Repentant and “stuck” in marriage, Tchaikovsky had a nervous breakdown. He even asked his brother, Anatoly, and his friend, the composer Nikolai Rubinstein, to inform his wife that their separation was permanent. Nina, happy to be Tchaikovksy’s wife, reacted as if nothing was happening and the denial worried both men. This meeting is the main evidence against Nina, the fact that she didn’t react emotionally when she was informed of the end of the marriage.

In fact, Nina has always seen herself as the victim of a family conspiracy that has always rejected her. Furthermore, he considered that Tchaikovsky’s breakdown was caused by the anguish of being torn between his wife and his music. Maybe that could give hints to an unbalance.

Tchaikovsky undertook several attempts at divorce between 1878 and 1880, but to no avail, as for a long time, Antonina continued to believe in the possibility of some kind of future “reconciliation” and refused to go along with what her husband proposed, thus invoking his wrath, with accusations of stupidity, suspicions of “blackmail”, etc. It was not until 1881 that Tchaikovsky finally abandoned the idea of ​​divorce. Nina went on to have sex with other men. She refused bribery attempts that were made to change her mind. Desperate, the musician even tried to kill himself by entering the frozen river in Moscow. Nothing shook Mrs. Tchaikovksy.

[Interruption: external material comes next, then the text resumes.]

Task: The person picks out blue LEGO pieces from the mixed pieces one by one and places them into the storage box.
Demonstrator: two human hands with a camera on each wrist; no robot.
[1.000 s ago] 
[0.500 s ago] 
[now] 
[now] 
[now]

Although many have put the negative image of the obstinate wife, Tchaikovsky himself would have written to Nadezhda von Meck that Nina was innocent. “My wife, whatever she is, is not to be blamed for bringing the situation to the point where marriage became necessary,” he wrote. “It’s all my lack of character, my weakness, impracticality, childishness!” he admitted. However, with relatives and friends, he was less discreet and began to hate his wife, who he called a “reptile”, becoming hysterical when he received news from her.

Afraid she would make her secret public, especially as Nina was soon described as “unpredictable,” Tchaikovsky kept away from his wife, paying an allowance. Between 1881 and 1884 Antonina had three illegitimate children with Aleksandr Aleksandrovich Shlykov, a lawyer she had lived with since resigned that her husband had left her anyway. To this day, however, still under the narrative that she was a nymphomaniac, some claim that there were more males and that each child would have a different father and all were given up for adoption, but all three died during childhood.

The distant but frayed relationship came to an end with the musician’s sudden death at the age of 53, in 1893. Officially they allege that it was cholera, after accidentally drinking a glass of unboiled water. Others consider it to be suicide. Nina still lived 24 years, but very badly. Soon after the composer’s death, she began to show signs of emotional disturbance (persecution mania), and when it worsened, three years later, she was admitted to an asylum, where she stayed for 20 years, diagnosed with chronic paranoia. She died of pneumonia in 1917. Nina recorded her memories of the marriage in letters and documents that were never published, and where Tchaikovsky’s biographer, Alexander Poznansky, says that there was a memory of a “naive, superficial and not very intelligent”, woman, dedicated to the memory of her husband, still his unwavering fan.

In the film Tchaikovksy’s Wife, Serebrennikov bets on theatricality to revisit the drama, transforming the film, as critics warn, into “a terrifying tale of mental disintegration in its final act”. A tragic and still very current story.